In the entries that follow, the first line to write out is the one containing "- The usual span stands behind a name", and the last is the one containing "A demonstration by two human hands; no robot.". Reproduce that stretch exactly, with nothing before or after it.
(MATERIAL PROVIDED)
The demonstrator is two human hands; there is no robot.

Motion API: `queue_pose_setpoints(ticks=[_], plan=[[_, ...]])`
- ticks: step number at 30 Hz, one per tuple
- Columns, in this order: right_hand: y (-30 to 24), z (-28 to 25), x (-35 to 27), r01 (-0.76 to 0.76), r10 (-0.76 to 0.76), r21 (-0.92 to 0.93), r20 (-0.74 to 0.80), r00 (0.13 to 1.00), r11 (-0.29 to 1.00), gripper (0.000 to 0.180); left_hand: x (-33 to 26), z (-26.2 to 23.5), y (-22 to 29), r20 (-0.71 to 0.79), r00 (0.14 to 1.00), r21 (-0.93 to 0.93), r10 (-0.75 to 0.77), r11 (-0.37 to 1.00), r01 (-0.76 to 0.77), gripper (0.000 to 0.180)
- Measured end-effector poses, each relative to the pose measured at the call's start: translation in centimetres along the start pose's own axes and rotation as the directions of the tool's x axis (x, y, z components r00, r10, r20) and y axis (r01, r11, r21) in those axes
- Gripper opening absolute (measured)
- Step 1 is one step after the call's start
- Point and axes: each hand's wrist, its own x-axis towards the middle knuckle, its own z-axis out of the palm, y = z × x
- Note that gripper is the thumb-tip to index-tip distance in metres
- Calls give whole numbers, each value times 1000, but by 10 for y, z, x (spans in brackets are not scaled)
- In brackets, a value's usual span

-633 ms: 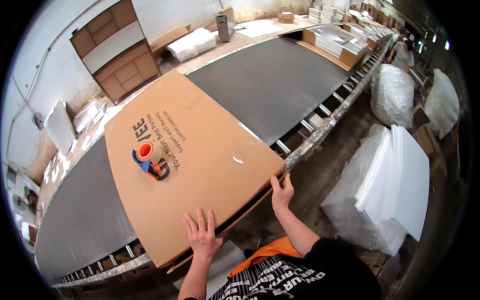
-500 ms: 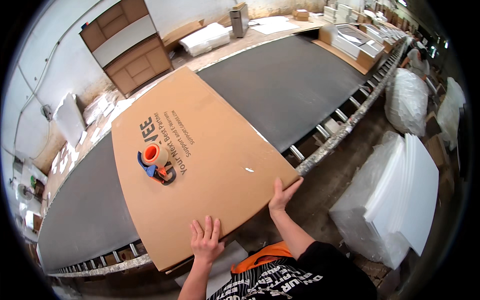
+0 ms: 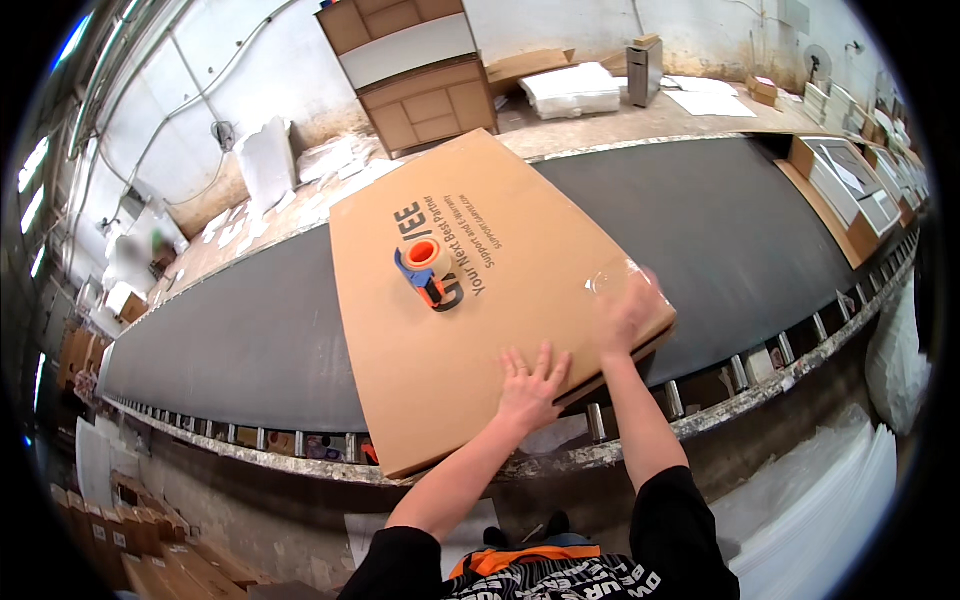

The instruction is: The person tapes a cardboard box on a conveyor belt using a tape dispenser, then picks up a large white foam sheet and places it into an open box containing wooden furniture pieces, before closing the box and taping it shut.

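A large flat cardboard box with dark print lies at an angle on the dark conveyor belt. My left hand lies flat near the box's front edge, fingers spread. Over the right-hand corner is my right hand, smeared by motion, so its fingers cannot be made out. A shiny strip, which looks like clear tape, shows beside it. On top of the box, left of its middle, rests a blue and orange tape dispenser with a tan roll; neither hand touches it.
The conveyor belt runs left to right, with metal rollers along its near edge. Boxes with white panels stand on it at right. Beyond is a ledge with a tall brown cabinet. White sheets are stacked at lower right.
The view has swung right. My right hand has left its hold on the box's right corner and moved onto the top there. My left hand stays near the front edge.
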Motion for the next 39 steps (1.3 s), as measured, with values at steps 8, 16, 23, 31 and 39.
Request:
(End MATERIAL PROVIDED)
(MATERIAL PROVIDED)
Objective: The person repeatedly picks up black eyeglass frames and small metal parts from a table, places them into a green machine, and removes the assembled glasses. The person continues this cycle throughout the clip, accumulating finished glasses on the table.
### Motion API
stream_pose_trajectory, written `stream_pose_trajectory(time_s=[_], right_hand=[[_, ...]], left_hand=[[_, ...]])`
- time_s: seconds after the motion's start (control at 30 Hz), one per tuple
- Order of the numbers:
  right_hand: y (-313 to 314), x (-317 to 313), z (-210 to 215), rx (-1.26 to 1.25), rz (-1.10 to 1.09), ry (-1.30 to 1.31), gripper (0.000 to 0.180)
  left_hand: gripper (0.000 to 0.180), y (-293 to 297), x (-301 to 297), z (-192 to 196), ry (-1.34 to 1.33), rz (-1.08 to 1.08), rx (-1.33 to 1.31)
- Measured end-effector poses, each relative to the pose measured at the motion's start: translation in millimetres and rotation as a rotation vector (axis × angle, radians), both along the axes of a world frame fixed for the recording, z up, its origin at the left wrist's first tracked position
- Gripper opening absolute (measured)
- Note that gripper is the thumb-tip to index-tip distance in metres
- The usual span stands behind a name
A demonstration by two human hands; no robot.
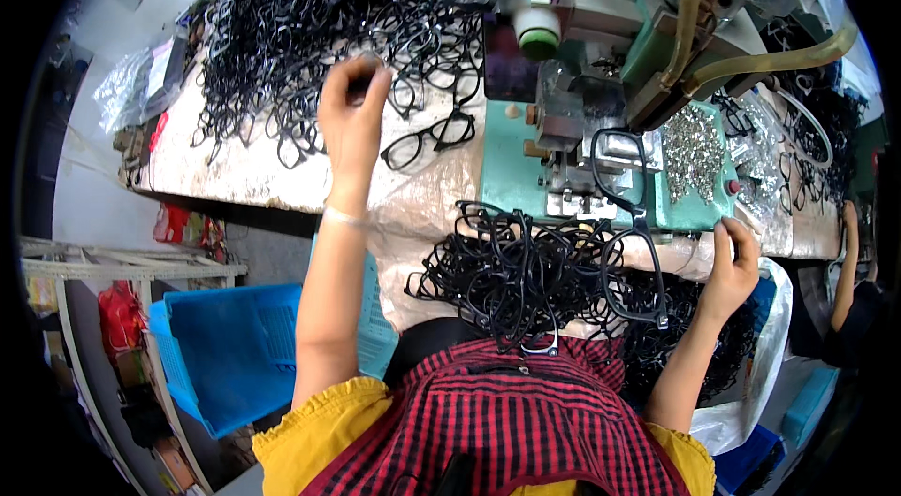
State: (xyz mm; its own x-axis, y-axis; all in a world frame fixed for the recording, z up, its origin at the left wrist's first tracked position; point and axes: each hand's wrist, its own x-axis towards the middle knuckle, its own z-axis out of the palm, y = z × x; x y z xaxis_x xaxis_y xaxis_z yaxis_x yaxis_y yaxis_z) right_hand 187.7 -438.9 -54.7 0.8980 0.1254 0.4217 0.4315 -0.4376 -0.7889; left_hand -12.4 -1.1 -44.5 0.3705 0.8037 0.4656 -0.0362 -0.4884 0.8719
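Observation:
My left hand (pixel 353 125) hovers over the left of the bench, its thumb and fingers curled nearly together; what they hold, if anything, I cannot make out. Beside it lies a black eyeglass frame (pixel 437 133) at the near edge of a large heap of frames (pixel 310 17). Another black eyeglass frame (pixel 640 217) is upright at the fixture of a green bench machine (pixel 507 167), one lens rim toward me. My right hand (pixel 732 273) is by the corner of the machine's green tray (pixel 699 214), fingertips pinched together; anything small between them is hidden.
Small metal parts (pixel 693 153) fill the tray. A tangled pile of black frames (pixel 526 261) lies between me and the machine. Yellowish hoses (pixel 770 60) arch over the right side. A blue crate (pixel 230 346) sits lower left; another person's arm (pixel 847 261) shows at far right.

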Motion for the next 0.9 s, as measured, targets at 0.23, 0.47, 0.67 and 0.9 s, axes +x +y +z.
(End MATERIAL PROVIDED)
## OUTPUT OF THE EXERCISE
- The usual span stands behind a name
A demonstration by two human hands; no robot.

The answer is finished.